:: What you have to do ::
Everything from the line with "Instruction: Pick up" to the end of the material is to be retyped exactly, both ends included, and nothing else.

:: Supplied entries ::
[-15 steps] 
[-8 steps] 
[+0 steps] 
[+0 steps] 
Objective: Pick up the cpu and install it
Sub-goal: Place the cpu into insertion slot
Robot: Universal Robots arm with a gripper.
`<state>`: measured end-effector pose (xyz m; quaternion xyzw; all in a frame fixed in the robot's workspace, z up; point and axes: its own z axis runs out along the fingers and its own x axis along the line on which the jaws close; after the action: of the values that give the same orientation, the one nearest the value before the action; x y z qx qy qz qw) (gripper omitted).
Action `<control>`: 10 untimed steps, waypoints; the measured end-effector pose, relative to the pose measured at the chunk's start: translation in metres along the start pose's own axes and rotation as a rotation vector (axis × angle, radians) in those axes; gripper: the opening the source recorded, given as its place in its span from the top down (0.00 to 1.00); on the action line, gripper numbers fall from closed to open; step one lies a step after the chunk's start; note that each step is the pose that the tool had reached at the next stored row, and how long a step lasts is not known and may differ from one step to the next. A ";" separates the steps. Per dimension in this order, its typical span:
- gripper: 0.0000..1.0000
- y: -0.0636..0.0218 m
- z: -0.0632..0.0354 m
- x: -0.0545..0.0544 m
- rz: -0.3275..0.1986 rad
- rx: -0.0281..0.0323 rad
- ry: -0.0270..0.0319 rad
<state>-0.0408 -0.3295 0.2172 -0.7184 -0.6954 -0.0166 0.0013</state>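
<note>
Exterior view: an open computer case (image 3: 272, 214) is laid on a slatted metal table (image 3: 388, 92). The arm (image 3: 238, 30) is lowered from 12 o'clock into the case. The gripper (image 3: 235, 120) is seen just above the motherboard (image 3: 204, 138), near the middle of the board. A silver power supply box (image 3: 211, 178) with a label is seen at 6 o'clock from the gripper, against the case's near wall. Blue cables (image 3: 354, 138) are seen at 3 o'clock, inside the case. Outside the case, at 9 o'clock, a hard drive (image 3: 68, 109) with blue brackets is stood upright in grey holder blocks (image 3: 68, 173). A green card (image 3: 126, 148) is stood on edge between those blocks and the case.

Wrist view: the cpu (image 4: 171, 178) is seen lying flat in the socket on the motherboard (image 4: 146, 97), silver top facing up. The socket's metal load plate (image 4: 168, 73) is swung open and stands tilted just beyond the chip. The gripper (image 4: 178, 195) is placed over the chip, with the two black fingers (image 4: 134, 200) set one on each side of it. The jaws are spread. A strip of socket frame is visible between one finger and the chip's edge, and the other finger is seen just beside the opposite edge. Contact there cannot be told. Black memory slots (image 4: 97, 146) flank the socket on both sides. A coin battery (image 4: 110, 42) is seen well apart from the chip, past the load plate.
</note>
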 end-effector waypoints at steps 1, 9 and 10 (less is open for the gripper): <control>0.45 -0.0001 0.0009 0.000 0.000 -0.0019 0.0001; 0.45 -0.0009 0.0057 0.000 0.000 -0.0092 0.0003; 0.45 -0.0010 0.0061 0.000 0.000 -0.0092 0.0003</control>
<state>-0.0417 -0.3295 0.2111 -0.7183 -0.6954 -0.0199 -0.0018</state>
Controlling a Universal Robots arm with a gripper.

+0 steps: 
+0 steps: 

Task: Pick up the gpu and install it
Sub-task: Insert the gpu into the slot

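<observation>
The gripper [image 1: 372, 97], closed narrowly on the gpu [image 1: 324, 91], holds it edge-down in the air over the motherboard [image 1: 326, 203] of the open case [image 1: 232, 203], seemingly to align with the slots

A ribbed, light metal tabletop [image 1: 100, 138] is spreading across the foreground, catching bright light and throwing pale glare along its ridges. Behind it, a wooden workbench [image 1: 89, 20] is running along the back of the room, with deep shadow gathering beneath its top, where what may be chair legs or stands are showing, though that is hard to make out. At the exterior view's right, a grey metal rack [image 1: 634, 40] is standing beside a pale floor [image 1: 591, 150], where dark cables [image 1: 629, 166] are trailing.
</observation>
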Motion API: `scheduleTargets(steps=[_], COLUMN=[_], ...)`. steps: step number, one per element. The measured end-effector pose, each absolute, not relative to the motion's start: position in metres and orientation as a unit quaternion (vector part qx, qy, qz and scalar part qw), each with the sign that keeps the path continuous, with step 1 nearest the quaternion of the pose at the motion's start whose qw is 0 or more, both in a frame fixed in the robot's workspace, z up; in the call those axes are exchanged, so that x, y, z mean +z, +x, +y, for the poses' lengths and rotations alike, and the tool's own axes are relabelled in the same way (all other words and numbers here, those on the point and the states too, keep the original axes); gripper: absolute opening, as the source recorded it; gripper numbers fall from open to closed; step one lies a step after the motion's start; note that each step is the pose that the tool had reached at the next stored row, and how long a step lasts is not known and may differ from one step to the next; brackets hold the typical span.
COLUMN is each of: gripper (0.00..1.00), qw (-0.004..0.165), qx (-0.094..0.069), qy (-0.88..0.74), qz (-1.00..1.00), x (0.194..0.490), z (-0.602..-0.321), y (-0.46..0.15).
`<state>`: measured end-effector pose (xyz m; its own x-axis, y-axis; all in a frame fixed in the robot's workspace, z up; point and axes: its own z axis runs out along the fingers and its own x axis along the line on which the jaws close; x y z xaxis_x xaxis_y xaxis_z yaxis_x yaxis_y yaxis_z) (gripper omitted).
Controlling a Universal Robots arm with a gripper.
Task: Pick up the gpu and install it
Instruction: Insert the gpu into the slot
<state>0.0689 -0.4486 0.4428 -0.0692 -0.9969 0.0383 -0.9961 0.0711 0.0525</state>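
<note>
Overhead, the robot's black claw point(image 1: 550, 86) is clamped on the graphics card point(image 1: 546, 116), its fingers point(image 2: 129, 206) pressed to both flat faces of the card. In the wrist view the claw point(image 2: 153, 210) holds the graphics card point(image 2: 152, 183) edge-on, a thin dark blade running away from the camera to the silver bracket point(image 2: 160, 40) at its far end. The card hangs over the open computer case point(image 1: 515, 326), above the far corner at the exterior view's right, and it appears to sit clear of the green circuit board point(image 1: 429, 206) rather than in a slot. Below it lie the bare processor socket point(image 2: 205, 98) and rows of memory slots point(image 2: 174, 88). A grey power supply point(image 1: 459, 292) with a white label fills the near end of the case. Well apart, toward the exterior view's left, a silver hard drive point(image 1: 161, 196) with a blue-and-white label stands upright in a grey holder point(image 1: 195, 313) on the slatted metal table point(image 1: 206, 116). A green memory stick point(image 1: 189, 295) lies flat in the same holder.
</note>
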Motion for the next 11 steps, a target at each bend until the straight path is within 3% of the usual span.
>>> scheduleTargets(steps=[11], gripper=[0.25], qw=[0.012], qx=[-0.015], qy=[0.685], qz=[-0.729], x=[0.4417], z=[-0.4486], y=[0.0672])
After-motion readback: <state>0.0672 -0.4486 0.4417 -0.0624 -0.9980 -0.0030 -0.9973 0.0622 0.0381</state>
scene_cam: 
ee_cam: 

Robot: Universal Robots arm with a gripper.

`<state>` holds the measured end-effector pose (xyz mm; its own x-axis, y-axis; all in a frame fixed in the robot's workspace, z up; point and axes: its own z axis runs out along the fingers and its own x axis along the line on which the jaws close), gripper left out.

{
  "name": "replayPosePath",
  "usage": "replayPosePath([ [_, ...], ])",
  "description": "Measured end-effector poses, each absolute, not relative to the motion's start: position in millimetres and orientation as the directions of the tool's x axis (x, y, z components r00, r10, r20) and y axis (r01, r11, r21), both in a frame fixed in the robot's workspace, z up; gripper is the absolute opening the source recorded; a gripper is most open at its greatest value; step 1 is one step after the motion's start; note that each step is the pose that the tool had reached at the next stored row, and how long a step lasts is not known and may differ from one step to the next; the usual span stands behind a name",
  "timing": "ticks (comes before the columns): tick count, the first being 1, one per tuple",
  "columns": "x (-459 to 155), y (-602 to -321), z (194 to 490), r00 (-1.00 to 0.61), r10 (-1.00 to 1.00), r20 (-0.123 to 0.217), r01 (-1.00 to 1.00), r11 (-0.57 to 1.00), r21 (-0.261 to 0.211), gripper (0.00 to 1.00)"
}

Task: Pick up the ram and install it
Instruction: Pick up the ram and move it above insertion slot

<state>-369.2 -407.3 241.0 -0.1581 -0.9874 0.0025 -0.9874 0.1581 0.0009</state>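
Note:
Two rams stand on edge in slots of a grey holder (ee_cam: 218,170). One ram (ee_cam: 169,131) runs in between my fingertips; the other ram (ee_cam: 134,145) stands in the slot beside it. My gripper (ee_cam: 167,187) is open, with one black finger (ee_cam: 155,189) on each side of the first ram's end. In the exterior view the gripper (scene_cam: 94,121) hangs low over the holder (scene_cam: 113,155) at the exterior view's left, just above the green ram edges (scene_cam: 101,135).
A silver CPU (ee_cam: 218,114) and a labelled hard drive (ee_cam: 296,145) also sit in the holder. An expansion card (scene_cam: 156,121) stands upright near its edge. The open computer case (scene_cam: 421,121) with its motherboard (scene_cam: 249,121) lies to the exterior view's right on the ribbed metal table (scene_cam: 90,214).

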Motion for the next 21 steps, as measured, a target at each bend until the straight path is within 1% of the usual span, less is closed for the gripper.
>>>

:: Solution to the problem ::
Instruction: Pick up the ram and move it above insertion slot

<state>-369.2 -407.3 241.0 -0.1581 -0.9874 0.0025 -0.9874 0.1581 0.0009</state>
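Note:
Two rams stand on edge in slots of a grey holder (ee_cam: 218,170). One ram (ee_cam: 169,131) runs in between my fingertips; the other ram (ee_cam: 134,145) stands in the slot beside it. My gripper (ee_cam: 167,187) is open, with one black finger (ee_cam: 155,189) on each side of the first ram's end. In the exterior view the gripper (scene_cam: 94,121) hangs low over the holder (scene_cam: 113,155) at the exterior view's left, just above the green ram edges (scene_cam: 101,135).
A silver CPU (ee_cam: 218,114) and a labelled hard drive (ee_cam: 296,145) also sit in the holder. An expansion card (scene_cam: 156,121) stands upright near its edge. The open computer case (scene_cam: 421,121) with its motherboard (scene_cam: 249,121) lies to the exterior view's right on the ribbed metal table (scene_cam: 90,214).
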
Motion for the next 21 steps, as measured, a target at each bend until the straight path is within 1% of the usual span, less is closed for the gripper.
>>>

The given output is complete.